5.2. Practical Implications
There are several implications for sustainable food-culture conservation according to the research results and conclusions.
This research suggests that business resilience is crucial for heritage sustainability. This is especially true for restaurants in preserving food heritage, which has been categorized as a tangible heritage. Traditional food-heritage articles appeal for adjustments in human behavior to adopt traditional food. For instance, many studies advocate that people change their dining preferences to choose slower food [
71,
72]. Our results show that these slow-food activists just try to “return to a primitive, preindustrial economy” [
72] (p. 168), which is unrealistic in modern society. However, our study indicates that to preserve food heritage, resilient capacities of restaurants are key factors. If restaurants implement more innovation, they tend to have high levels of business resilience, which helps them survive when facing social–cultural changes. Thus, in the case of European slow food, it is more resilient to make innovations to improve local culinary heritage rather than stick to the authenticity and resist any change. Helping food-heritage restaurants be more resilient may contribute to food-heritage sustainability. For restaurants managers, it is crucial to change minds to make changes and innovations and become more resilient. For instance, many Yumcha restaurants use traditional cooking techniques to create new cuisines to meet new market demands. Some of them also adopt automatic ordering systems to reduce costs and meet younger people’s consuming preferences. Government officials should take measures for the spillover effect of food-heritage restaurants when developing food-heritage sustainability strategies. The government should encourage restaurants to innovate with policy and financial support, for instance, by providing innovation funds or low-interest loans for restaurants.

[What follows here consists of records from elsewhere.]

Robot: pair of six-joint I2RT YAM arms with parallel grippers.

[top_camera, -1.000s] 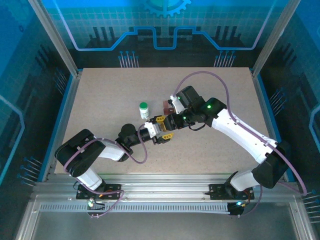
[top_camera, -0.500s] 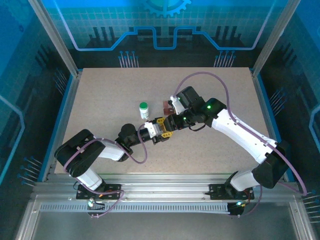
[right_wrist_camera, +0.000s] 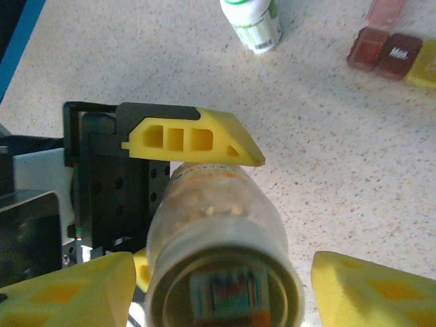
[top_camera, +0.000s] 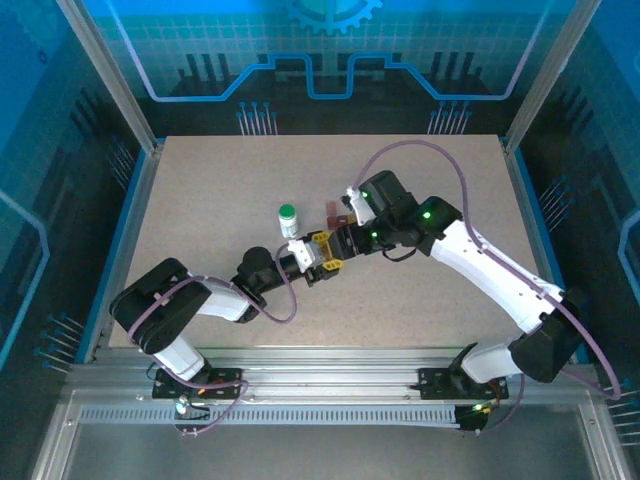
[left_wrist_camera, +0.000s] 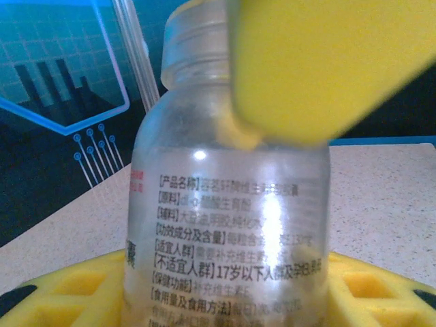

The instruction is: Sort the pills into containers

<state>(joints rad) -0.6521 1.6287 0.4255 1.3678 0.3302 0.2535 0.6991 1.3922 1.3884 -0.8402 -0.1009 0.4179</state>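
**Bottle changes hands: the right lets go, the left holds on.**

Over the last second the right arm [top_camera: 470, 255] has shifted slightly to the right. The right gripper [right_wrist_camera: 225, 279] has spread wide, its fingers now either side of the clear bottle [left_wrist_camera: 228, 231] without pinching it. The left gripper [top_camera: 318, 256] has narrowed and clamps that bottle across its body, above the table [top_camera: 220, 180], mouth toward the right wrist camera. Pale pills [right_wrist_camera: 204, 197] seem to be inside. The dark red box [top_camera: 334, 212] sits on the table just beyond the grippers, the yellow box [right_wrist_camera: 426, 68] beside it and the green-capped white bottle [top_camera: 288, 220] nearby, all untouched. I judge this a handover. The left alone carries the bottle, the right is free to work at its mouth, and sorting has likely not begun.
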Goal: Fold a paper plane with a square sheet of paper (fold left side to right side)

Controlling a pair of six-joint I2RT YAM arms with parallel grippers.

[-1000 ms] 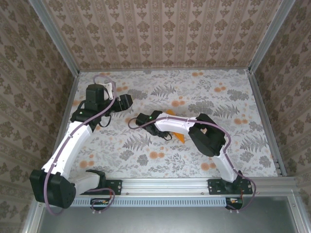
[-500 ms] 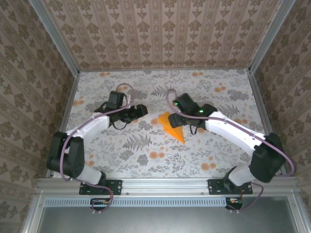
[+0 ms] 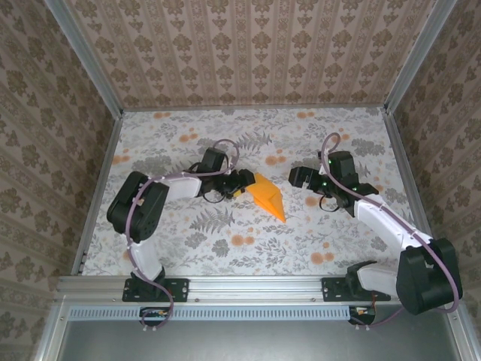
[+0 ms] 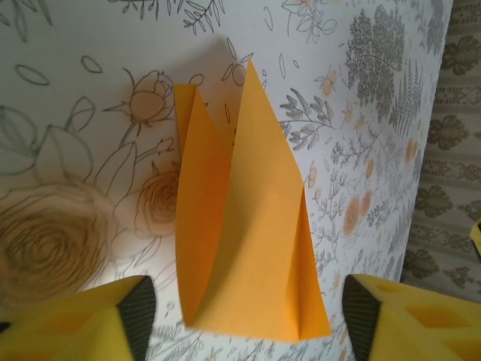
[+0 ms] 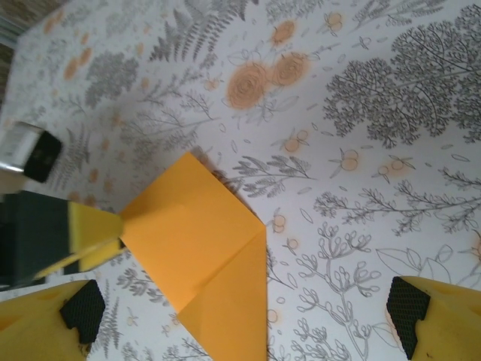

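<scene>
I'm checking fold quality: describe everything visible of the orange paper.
The thin bright orange paper is folded into a pointed wedge, creased, its layers lifting rather than flat. It lies near the middle of the grey floral-patterned table, tip toward the near edge. The open left end effector sits at its wide end, one finger seemingly touching a corner.

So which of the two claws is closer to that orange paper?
The left gripper: its tips sit at the orange paper's edge, while the right gripper hangs clear of it on the other side.
</scene>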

Shocks can push enterprises to innovate. Usually, innovation follows awareness of its necessity. However, this study shows that sometimes internal innovation consciousness does not emerge naturally; external shocks can make enterprises generate the demand for innovation. Research results illustrate that, when external shocks are at a low level, the benefits generated from innovation are fewer. A stronger shock can create increasing innovation desire and more profits. For managers, it is important to be sensitive to external shocks and seize every chance to make innovations.
It is common to emphasize cultural authenticity in the sustainable conservation of cultural heritage. However, in our research, restaurant innovation has a strong positive influence on food-heritage sustainability. This means the change and innovation of cuisines can also contribute to the sustainability of food heritage. In China, people usually do not evaluate food by the authenticity of its taste. People can accept innovative tastes if the new tastes produce a high-quality experience. Therefore, we argue that it is also important to change the food culture according to social and cultural change to conserve the intangible food heritage.
5.3. Limitations and Future Research
The first limitation is considering other types of cultural heritage less. Examining different kinds of food heritages, such as Western food heritage, would be interesting for future research. The second limitation is that the data were derived just from a single questionnaire, so future studies could do a cross-sectional survey or a longitudinal study to assess the sustainability of food heritage over time. In terms of research method, it would also be beneficial to use qualitative methods to deeply explore business firms’ capabilities and their influence on firm resilience and cultural sustainability. Finally, examining the conclusions from this research in a broader range of social and cultural contexts would show comprehensive mechanisms of how specific business capabilities influence cultural sustainability in different social–cultural environments.